People kept asking me whether I was all right and telling me that the ambulance was on the way. I felt a bit ashamed by so much attention, supposing I just had to rest for a while until my blood pressure rose again. At the moment I had no idea that the few drops of blood I saw on my shoes didn’t come from some superficial scratch but from a bleeding wound on my scalp which would later demand five stitches. When some five or ten minutes later the ambulance arrived, I was even able to stand up and walk out of the van’s tailgate by myself, helped by the claustrophobic fear that the alternative was waiting until they somehow took the van to pieces.

They sat me to the ambulance, did some first aid examination and treatment, so that I learned that the pain seemingly in my left arm or shoulder was actually a broken or dislocated collarbone, and drove me to Dundee’s Ninewells hospital, there to be presently joined by a workmate who had been sitting in front of me in the van. Bit by bit I had my scalp stitched, my trunk X-rayed, which confirmed the broken collarbone (or as the slip said clavicle) and discovered a small pneumotorax, had my left hand treated with plasters and steristrips and most of the blood washed away. Later they moved me to an adjacent ward, gave me a better meal than I’m used to preparing for myself, two or three coffees and some more painkillers.

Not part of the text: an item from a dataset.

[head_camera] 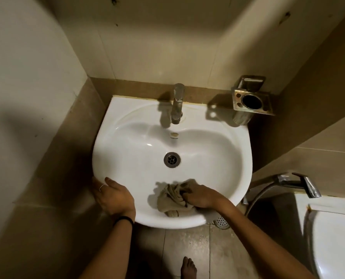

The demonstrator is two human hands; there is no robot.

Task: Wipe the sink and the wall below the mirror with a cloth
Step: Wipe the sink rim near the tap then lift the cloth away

I slept fairly well, considering, and after another X-ray in the morning they decided I was dischargeable. The company sent another van to pick me up, which was mighty convenient: I was positive I was bodily able to make it by train, but my jacket was torn so badly that I didn’t fancy using public transport wearing it. (My workmate had to undergo plastic surgery and to spend there another night, though in the long term he was luckier as all his organs stayed fully functional.)

One thing which kept surprising me was how easy it was to endure the waiting without getting impatient – and I couldn’t even smoke. Maybe I was, without realizing it, a bit in a shock to begin with, and later on in the ward the habit of always carrying my Kindle with me proved more provident than could have been previsaged. On the other hand, finding out I had lost my mobile was a bit dispiriting. Used as I am to loneliness, at that particular time I would have liked very much to text or even call Rob or Tòmas. (I thought up some really funny opening lines but couldn’t use them.) So it would seem only natural that when I finally got home, almost the first thing to do was to email the latter and after he took a photo of me, sling, scabs and all, attach it to an email to the former.

And so here I am one week later, slowly getting better, stuffing myself with painkillers, rather inconvenienced by being virtually one-handed, somewhat uncertain about financial matters, but all in all counting my blessings: I’m alive, there was nothing more serious than a broken bone and a partly deflated lung – and I’ve learned a new word or two. Which latest, nevertheless, I hope I won’t need to use too often in the future.